Когда мы вышли из гавани, они с Мейтерсоном поднялись на штурманский мостик, и мозг нашего предприятия, совладав с одышкой – физиономия у него порозовела, хотя он, считай, никак не напрягался, – представил мне новичка:
– Это Джимми.
Мы обменялись рукопожатием. Я прикинул, что парню слегка за двадцать, и не заметил ничего, что перечило бы первому впечатлению. Глаза у пловца были цвета морской волны в пасмурную погоду, спокойные и невинные, а ладонь оказалась сухой и крепкой.
– Загляденье, а не катер, капитан, – сообщил он мне тоном, которым сказал бы дамочке с коляской, что у нее прелестное дитя.
– Да, неплохой старичок.
– Сколько футов? Сорок четыре? Сорок пять?

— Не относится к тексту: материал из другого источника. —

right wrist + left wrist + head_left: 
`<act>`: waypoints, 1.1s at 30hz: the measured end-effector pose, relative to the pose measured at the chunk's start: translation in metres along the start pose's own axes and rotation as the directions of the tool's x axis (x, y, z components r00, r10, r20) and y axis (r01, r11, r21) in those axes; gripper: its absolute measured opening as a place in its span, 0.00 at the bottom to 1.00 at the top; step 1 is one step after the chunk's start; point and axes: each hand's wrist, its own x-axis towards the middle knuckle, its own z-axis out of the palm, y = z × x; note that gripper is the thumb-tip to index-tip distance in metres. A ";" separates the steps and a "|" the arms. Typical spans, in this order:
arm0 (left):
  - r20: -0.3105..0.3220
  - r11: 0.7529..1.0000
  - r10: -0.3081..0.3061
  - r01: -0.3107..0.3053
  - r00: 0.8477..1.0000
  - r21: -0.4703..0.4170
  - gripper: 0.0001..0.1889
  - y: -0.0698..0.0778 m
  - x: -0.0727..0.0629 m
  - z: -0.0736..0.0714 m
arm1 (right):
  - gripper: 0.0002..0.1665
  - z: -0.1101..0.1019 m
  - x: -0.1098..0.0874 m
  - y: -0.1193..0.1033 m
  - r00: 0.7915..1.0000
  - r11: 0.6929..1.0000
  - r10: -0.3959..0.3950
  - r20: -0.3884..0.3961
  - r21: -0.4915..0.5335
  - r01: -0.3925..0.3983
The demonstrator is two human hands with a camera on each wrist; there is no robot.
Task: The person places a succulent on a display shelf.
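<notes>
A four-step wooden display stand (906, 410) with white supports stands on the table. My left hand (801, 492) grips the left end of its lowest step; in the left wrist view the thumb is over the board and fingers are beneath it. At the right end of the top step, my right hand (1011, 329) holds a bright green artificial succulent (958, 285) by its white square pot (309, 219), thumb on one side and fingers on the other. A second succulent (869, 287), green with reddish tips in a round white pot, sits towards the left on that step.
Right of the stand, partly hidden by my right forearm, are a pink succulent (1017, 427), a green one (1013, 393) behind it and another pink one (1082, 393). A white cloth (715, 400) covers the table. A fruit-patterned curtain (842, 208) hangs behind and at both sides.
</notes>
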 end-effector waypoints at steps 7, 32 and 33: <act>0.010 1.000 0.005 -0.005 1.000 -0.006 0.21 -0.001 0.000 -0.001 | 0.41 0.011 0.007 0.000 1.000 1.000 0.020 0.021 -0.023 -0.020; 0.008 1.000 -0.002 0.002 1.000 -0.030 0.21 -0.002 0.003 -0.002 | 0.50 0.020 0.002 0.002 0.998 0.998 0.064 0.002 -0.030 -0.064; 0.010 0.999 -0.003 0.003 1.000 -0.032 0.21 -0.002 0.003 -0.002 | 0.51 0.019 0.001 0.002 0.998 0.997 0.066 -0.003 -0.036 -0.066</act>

– Сорок пять, – ответил я, чувствуя растущую симпатию к этому мальцу.
– Джимми объяснит, куда плыть, – вмешался Мейтерсон. – Делайте, что прикажет.
– Договорились, – кивнул я, а Джимми покраснел под загаром.
– Приказывать я не стану, мистер Флетчер, – покачал он головой. – Просто покажу, куда нам надо.
– Отлично, Джим. Куда надо, туда и отвезу.
– Когда остров останется позади, возьмите, пожалуйста, западнее.
– И как долго мы намерены плыть на запад? – уточнил я.
– Будем следовать вдоль береговой линии материка, – снова вмешался Мейтерсон.
– Отлично, – сказал я. – Просто замечательно. Но вы же в курсе, что у местных не принято встречать незнакомцев с транспарантами «Добро пожаловать»?
– В таком случае будем держаться подальше от берега.
Я на мгновение задумался, не стоит ли вернуться к Адмиралтейской и высадить всю эту шайку на берег.
– Куда вы хотите попасть? К северу или к югу от устья реки?
– К северу, – ответил Джимми, и я передумал возвращаться.
К югу от устья полно патрульных вертолетов. Тамошние власти весьма трепетно относятся к своим территориальным водам, и соваться туда средь бела дня я не планировал.
Север, однако, дело другое, берег практически пустой. В Зинбалле имеется один-единственный патрульный катер, но когда он на ходу – а такое бывает от силы пару-тройку раз в неделю, – пограничники, как правило, вусмерть упиваются пальмовым вином – его тут сбраживают по всему побережью. Если же команда патрульного катера и двигатели функционируют одновременно, тот способен разогнаться до целых пятнадцати узлов, в то время как «Танцующая» запросто выдает двадцать два – стоит только попросить.